He moved lazily up the courtroom. "Hey Harta, how's it going?" he asked one of the sherriffs. "Banitan, we haven't seen you around for a while. Still got that pretty girlfriend?" he said to the imperial prosecutor. He grinned up the judge. "Tenka. You've lost weight."

"It's very kind of you to notice," the judge said drolly.

The emperor faced the jury. "Hello, jury," he said. "I'm glad to see the law being upheld by such an attractive group of people."

Steve heard Aru growl under her breath. "Ealanus..."

"Sorry, Aru," he said cheerfully. "Did you want me to move faster?"

To Steve's surprise, Aru didn't bother to lower her voice. "Yes, I want you to move faster!" she said. "I want you to stop dallying around, speak more formally as befitting your station, and get _up_ to do your job!" She punctuated each word with a jab into Ealanus' shoulder.

"Ow," he said. "Guards, are you going to just let that happen?"

"Get up there!" Aru said.

"Going, going!" Ealanus replied. He addressed Judge Tenka. "If the court will allow it, I present myself as a character witness for Tony Stark." It was the first time Steve had ever heard a Becknazian formally say Tony's name without the honorific 'va', but if anyone could get away with it, it was this boy.

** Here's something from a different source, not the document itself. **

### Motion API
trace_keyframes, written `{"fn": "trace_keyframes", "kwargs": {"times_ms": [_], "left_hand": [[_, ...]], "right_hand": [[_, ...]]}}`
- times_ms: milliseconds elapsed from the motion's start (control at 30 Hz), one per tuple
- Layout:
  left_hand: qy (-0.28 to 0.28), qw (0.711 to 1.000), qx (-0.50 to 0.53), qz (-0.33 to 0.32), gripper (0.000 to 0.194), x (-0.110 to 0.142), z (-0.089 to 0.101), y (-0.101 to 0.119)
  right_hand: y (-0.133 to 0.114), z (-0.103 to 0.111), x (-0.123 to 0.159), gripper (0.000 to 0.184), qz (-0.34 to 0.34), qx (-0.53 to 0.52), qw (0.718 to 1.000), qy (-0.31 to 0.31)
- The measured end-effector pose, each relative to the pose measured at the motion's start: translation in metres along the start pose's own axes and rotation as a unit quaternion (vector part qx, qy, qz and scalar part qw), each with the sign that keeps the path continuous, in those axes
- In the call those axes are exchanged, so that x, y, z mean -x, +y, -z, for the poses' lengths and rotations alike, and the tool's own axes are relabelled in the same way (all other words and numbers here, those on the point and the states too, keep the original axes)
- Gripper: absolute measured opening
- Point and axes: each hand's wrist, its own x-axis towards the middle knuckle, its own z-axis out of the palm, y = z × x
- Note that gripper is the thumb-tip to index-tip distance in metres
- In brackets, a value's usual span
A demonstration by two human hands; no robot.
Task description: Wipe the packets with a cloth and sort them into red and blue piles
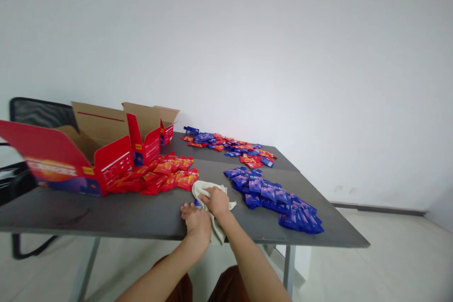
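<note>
White cloth on near edge of gray table, part hanging over. Right hand on top, fingers bent into it; whether they pinch, cannot tell. Left hand just beside, fingertips slightly spread, a sliver of blue packet showing between hands. Red packets and open boxes leftward; blue packets rightward; mixed pile beyond.

A dark table carries boxes, packets, cloth.
</note>
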Motion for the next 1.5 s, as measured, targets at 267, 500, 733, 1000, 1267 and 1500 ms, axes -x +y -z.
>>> {"fn": "trace_keyframes", "kwargs": {"times_ms": [267, 500, 733, 1000, 1267, 1500], "left_hand": [[0.023, 0.997, 0.069, 0.035, 0.049, 0.006, -0.005, 0.0], [0.129, 0.98, 0.144, -0.057, 0.051, 0.012, -0.022, -0.034], [0.098, 0.972, 0.161, -0.138, 0.063, -0.003, -0.015, -0.065], [0.079, 0.976, 0.148, -0.141, 0.067, -0.015, -0.027, -0.068], [0.12, 0.968, 0.157, -0.153, 0.061, -0.017, -0.027, -0.07], [0.133, 0.961, 0.192, -0.149, 0.06, -0.019, -0.032, -0.072]], "right_hand": [[0.009, 0.002, 0.008, 0.036, 0.043, -0.043, 0.998, -0.03], [0.012, -0.001, 0.012, 0.035, 0.055, -0.063, 0.996, -0.02], [0.005, -0.002, 0.009, 0.038, 0.013, -0.048, 0.999, 0.004], [0.015, -0.003, -0.02, 0.044, -0.029, -0.038, 0.999, 0.003], [0.033, 0.002, -0.021, 0.033, 0.136, -0.135, 0.977, -0.089], [0.044, -0.013, -0.041, 0.038, 0.163, -0.161, 0.97, -0.086]]}}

"I don't see how we have much of a choice," the judge said, while the jury murmured amongst themselves, a sudden current of curiosity. The guard who'd been testifying earlier left, looking stunned and shellshocked. Ealanus took his place on the stand, fussed with his hair for a brief moment, and then crossed his legs.

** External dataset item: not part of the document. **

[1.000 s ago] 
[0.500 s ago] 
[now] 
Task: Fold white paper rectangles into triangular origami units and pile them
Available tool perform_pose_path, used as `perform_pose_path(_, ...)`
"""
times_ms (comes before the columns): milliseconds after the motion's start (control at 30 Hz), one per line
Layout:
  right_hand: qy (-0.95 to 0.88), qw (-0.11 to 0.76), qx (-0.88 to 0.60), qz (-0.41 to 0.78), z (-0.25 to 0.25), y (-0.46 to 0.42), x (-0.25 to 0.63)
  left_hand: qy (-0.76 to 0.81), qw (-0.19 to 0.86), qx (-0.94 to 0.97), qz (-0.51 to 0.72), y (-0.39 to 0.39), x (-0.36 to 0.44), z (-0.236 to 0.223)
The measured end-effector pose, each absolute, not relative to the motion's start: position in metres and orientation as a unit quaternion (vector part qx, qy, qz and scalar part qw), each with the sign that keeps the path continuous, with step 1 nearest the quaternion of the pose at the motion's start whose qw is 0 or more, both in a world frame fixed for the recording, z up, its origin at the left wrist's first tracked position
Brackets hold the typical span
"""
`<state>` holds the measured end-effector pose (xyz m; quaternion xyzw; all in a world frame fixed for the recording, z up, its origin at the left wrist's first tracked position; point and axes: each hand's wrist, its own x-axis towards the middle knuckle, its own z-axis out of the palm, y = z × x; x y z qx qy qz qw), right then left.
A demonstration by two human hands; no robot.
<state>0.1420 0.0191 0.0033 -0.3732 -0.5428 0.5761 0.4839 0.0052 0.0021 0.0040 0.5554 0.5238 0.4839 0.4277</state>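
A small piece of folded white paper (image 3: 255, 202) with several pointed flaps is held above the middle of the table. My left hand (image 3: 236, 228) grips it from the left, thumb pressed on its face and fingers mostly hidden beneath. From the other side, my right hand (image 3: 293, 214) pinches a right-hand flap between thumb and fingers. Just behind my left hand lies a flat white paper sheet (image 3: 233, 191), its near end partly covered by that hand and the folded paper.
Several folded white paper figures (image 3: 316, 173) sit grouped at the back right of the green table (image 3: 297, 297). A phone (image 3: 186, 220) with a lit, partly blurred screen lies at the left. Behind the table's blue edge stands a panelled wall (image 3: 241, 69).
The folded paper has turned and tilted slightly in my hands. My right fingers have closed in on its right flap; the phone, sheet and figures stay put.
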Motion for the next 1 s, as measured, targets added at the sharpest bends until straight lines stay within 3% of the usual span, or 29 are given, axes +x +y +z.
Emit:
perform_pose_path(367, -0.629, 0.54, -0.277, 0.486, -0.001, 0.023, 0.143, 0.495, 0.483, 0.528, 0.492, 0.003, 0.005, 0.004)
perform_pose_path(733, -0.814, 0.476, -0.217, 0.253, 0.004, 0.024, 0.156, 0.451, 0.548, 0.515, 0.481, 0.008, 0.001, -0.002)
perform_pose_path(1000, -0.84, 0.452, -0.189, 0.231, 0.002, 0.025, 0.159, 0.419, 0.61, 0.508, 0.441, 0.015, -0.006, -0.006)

"I do not know Tony Stark personally," he said. "I don't know what his favourite food is, what sports teams he roots for, whether or not he can touch his elbow with his tongue. We are not friends, Tony Stark and I, though I think I would like to be." Ealanus gaze out at the crowd, smiling a private little smile. "What I know is this: a dear school friend of mine has lived under the mercy of Tony Stark, in the shadow of his hospitality, isolated from the rest of her people, and she tells me he is a good man, a man who would never kill Unda in cold blood. She speaks highly of him, and I have never, ever doubted her good judgement. If she trusts Tony Stark, then I do too."

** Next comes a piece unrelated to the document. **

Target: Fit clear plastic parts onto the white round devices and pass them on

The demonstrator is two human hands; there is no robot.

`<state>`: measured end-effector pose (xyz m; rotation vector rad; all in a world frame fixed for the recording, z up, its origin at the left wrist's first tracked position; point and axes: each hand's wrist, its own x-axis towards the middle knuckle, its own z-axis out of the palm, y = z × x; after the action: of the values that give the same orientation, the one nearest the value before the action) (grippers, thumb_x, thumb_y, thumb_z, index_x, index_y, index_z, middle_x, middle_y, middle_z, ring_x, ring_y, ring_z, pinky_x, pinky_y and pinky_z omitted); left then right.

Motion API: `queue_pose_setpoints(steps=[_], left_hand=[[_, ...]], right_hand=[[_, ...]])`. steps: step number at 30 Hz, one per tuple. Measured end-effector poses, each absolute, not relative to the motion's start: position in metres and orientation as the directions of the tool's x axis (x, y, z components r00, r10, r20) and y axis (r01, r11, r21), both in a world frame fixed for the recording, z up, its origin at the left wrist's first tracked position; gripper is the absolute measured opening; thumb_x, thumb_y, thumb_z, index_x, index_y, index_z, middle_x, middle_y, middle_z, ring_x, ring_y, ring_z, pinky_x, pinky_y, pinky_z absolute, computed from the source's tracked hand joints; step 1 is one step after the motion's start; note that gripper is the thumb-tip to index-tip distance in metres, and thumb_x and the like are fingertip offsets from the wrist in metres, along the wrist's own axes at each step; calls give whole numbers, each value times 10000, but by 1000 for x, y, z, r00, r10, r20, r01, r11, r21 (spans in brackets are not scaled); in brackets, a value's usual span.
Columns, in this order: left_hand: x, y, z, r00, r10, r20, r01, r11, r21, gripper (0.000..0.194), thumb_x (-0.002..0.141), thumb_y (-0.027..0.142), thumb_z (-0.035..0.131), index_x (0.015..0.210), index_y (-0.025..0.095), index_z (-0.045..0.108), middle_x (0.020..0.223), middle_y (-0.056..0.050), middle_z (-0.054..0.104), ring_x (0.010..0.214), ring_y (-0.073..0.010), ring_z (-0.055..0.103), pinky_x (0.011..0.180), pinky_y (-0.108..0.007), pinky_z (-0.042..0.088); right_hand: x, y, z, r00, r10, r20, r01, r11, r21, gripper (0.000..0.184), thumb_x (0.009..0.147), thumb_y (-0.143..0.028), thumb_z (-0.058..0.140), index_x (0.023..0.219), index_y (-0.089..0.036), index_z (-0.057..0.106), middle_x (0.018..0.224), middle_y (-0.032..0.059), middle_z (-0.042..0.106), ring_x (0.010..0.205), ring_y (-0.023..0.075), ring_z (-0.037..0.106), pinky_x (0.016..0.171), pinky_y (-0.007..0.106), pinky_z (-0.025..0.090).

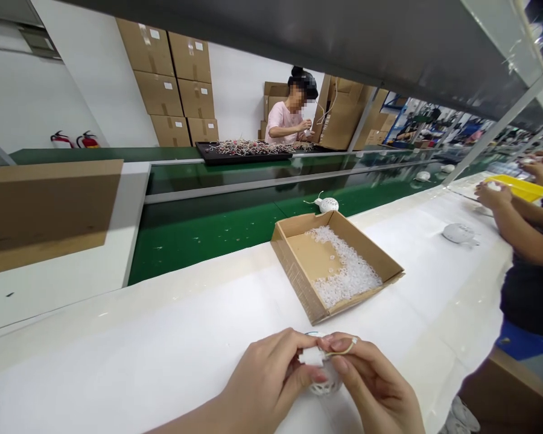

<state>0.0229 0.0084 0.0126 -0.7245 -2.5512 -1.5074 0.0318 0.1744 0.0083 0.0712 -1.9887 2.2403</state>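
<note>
At the front of the white table, my left hand (271, 377) is closed around a round white perforated housing (324, 381), with a small white plastic block (312, 356) between its fingertips. On the other side of the housing, my right hand (373, 377) pinches a thin yellowish wire (344, 351) that ends in a small white tip. Both sets of fingertips nearly meet over the housing and hide part of it. Just beyond my hands sits an open cardboard tray (301, 280) holding a heap of small clear plastic rings (348, 274).
Beyond the table runs a green conveyor (208, 232), carrying a white perforated part (328, 205) with wires. Another part (459, 233) lies to the right, near a co-worker's hands (495, 196) and a yellow tray (520, 188). A person (292, 114) works behind a black wire-filled tray (248, 158).
</note>
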Motion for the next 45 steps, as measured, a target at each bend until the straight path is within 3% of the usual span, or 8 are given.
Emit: queue_pose_setpoints(steps=[6,11,21,23,27,32,39,45], left_hand=[[20,7,11,-863,307,401,498,392,773,300,1040,417,414,1152,233,623,1117,-78,673,1010,-185,639,870,-269,509],[19,9,14,-853,279,440,521,434,735,321,1029,435,441,1096,206,656,874,-39,745,804,-167,682,696,-234,526],[23,13,13,-917,190,351,399,436,807,375,1013,477,457,1070,218,723,796,-43,723,692,-148,687,610,-204,532],[23,13,13,-931,186,315,365,414,834,317,1006,440,500,1131,235,707,861,-38,747,703,-144,685,644,-210,545],[22,13,9,-869,248,429,494,372,786,291,1005,341,542,1259,269,665,871,-23,783,720,-148,668,674,-222,549],[22,15,9,-911,167,376,412,351,841,275,970,414,588,1118,248,751,789,-42,756,689,-149,681,635,-218,546],[22,14,11,-926,157,343,377,357,855,305,966,459,578,1095,249,757,785,-38,747,694,-145,690,628,-212,529],[21,14,12,-896,158,414,443,362,820,336,957,473,586,1077,212,760,729,-45,730,648,-141,687,604,-207,526]], right_hand=[[17,181,6,-913,-8,408,-407,58,-911,115,846,-233,730,872,-335,777,874,5,777,873,171,698,768,237,601],[20,184,-3,-819,-63,571,-570,205,-796,442,793,-5,675,1053,-355,743,919,1,768,891,191,687,758,290,597],[45,169,-20,-793,90,602,-522,409,-749,494,847,-83,617,1192,-427,702,1079,1,758,951,229,708,835,364,566],[45,167,-21,-808,108,579,-496,403,-769,466,853,-98,614,1186,-410,710,1105,15,757,1005,239,701,859,371,569],[44,168,-20,-906,193,376,-352,145,-925,218,870,-237,683,1035,-351,769,1072,26,776,998,226,715,858,323,600],[41,170,-12,-964,242,110,-102,45,-994,151,816,-387,746,941,-302,754,955,18,797,862,192,739,794,238,602],[39,170,-2,-937,230,263,-226,176,-958,102,800,-268,732,884,-307,774,858,13,776,731,187,688,617,251,554],[37,173,5,-979,184,90,-66,131,-989,136,795,-430,742,841,-305,771,863,5,774,803,192,698,734,234,558]])
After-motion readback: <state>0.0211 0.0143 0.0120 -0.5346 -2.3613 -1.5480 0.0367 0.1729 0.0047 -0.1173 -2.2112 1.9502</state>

"Legally questionable," Kristensen whispered behind Steve. "A friend-of-a-friend character witness?"

But Ealanus was the Emperor of Becknazy, High Archon of the Church of Theos, and Lord of the Hundred Islands, and this wasn't a democracy. Steve could see the sudden doubt that appeared in the once-hardened expressions of the jury. He began to let himself hope.

Ealanus stayed behind in the courtroom for the end of the trial. When the jury finally shuffled out to begin their deliberations, he put his feet on the seat in front of him and folded his arms behind his head. "I hope that helped," he said. "I don't think it would have been enough if you hadn't had the circumstantial evidence of Sabotage and Xacasta, but with everything added together? Who knows."

"You idiot," Aru said. "Your coming here? It helped."

"It was more fun than looking over tax reforms, that's for sure," Ealanus agreed. He started taking off his robes right in front of them. Everyone stared. When he shrugged the robes over his head, they saw he was wearing jeans and a Rolling Stones t-shirt underneath. "Nice, isn't it?" he said. "The ambassadors brought it as a welcoming gift."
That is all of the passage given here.